● Task brief
All the lines below need to be output exactly, apart from any images.
########
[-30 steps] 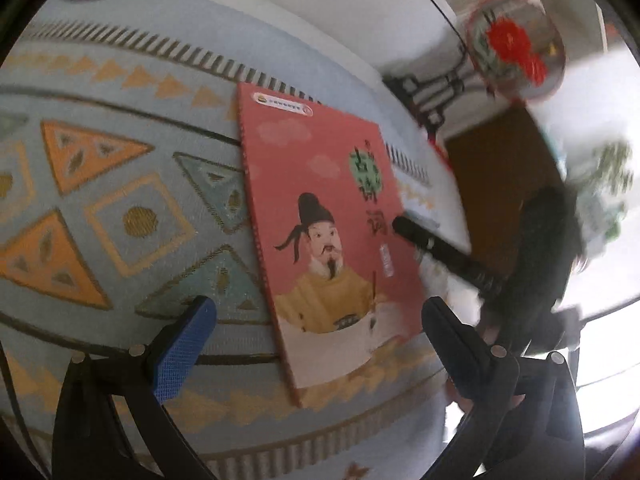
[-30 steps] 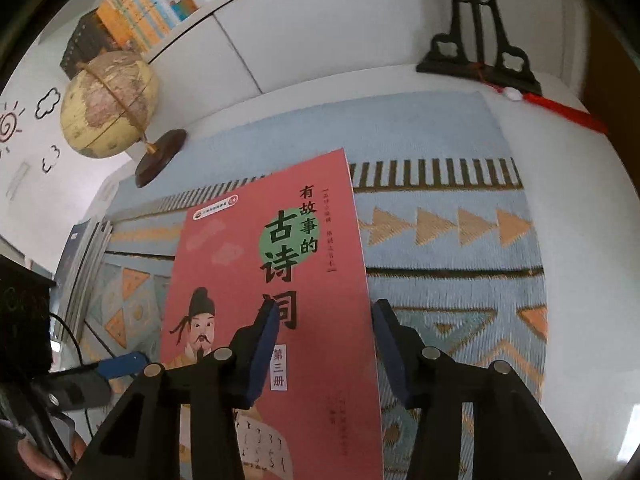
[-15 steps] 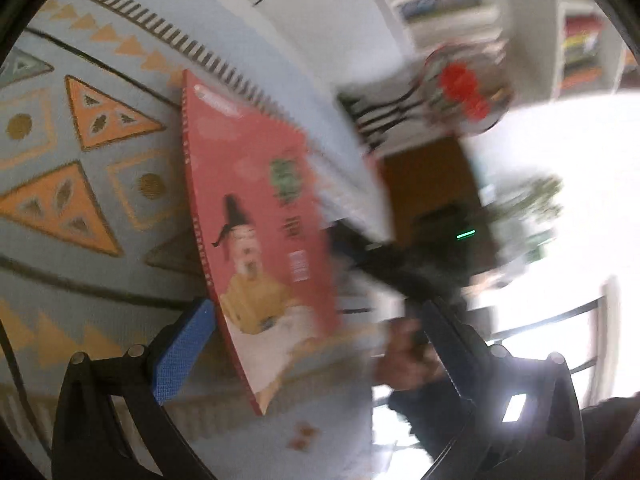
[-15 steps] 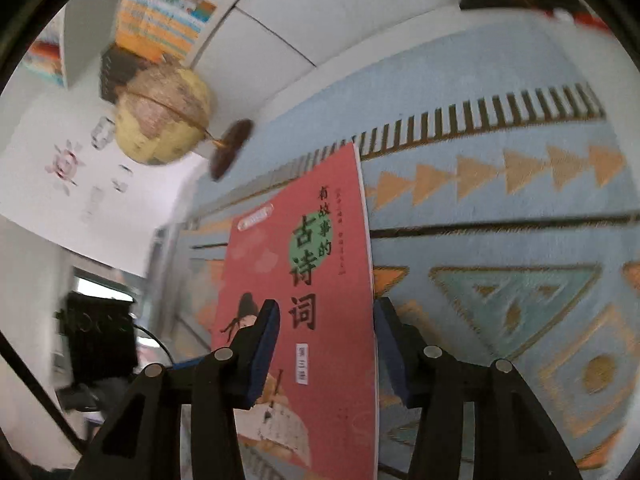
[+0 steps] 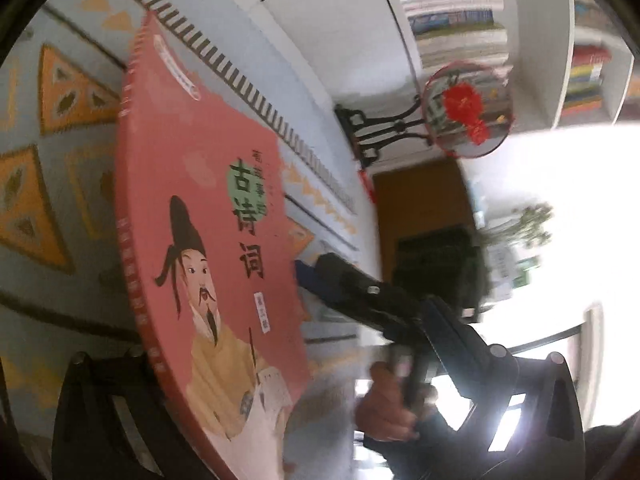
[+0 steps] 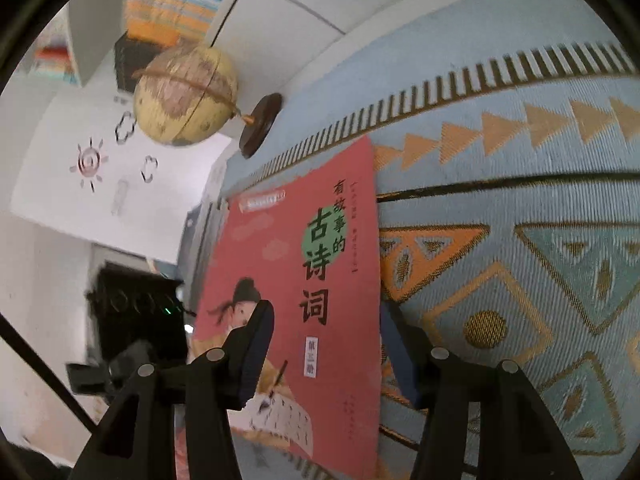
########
● Solution
[-30 steps] 
[-30 steps] 
[-15 steps] 
[-15 steps] 
[+0 steps] 
[+0 steps] 

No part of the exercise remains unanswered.